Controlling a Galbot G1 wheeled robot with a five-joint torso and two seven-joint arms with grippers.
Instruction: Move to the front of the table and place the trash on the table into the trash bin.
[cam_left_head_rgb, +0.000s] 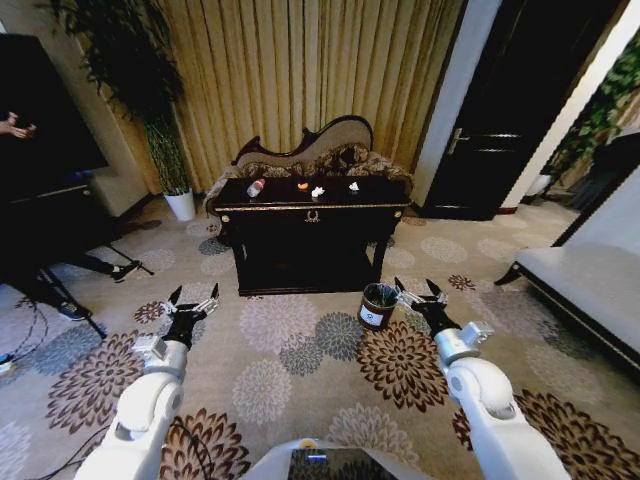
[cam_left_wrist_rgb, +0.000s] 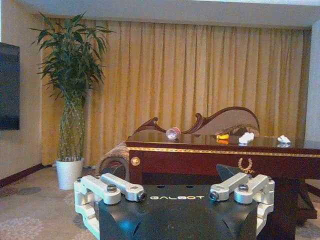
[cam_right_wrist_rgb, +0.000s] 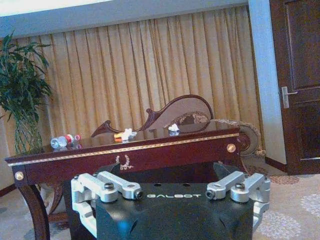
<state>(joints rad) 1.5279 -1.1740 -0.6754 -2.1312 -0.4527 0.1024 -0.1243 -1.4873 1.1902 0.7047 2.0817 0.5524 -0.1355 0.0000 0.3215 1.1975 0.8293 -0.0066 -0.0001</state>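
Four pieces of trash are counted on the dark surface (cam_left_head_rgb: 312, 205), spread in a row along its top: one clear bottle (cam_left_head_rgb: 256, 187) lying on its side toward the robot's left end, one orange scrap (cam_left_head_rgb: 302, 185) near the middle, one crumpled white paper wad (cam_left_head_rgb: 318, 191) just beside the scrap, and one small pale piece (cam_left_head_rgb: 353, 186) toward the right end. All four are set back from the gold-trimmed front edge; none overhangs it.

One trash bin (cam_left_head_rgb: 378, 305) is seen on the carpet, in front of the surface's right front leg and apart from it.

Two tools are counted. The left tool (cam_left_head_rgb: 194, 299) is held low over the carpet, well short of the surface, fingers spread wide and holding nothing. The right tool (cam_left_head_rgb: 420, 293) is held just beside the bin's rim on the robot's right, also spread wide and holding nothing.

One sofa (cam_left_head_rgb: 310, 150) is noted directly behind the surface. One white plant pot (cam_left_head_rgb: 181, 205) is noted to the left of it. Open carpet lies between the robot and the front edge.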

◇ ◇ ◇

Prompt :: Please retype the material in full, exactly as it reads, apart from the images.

Solution ::
Controlling a Galbot G1 wheeled robot with a five-joint torso and two seven-joint arms with grippers.
Instruction: Move to the front of the table and place the trash on the table into the trash bin.
[cam_left_head_rgb, +0.000s] 
[cam_left_wrist_rgb, +0.000s] 
[cam_right_wrist_rgb, +0.000s] 
<state>(joints rad) 1.5279 -1.1740 -0.6754 -2.1312 -0.4527 0.1024 -0.1243 -1.4873 1.1902 0.7047 2.0817 0.5524 -0.1355 0.0000 0.3215 1.1975 0.8293 -0.0066 -0.0001</state>
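Four pieces of trash are counted on the dark surface (cam_left_head_rgb: 312, 205), spread in a row along its top: one clear bottle (cam_left_head_rgb: 256, 187) lying on its side toward the robot's left end, one orange scrap (cam_left_head_rgb: 302, 185) near the middle, one crumpled white paper wad (cam_left_head_rgb: 318, 191) just beside the scrap, and one small pale piece (cam_left_head_rgb: 353, 186) toward the right end. All four are set back from the gold-trimmed front edge; none overhangs it.

One trash bin (cam_left_head_rgb: 378, 305) is seen on the carpet, in front of the surface's right front leg and apart from it.

Two tools are counted. The left tool (cam_left_head_rgb: 194, 299) is held low over the carpet, well short of the surface, fingers spread wide and holding nothing. The right tool (cam_left_head_rgb: 420, 293) is held just beside the bin's rim on the robot's right, also spread wide and holding nothing.

One sofa (cam_left_head_rgb: 310, 150) is noted directly behind the surface. One white plant pot (cam_left_head_rgb: 181, 205) is noted to the left of it. Open carpet lies between the robot and the front edge.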

For this exercise, nothing further remains to be done.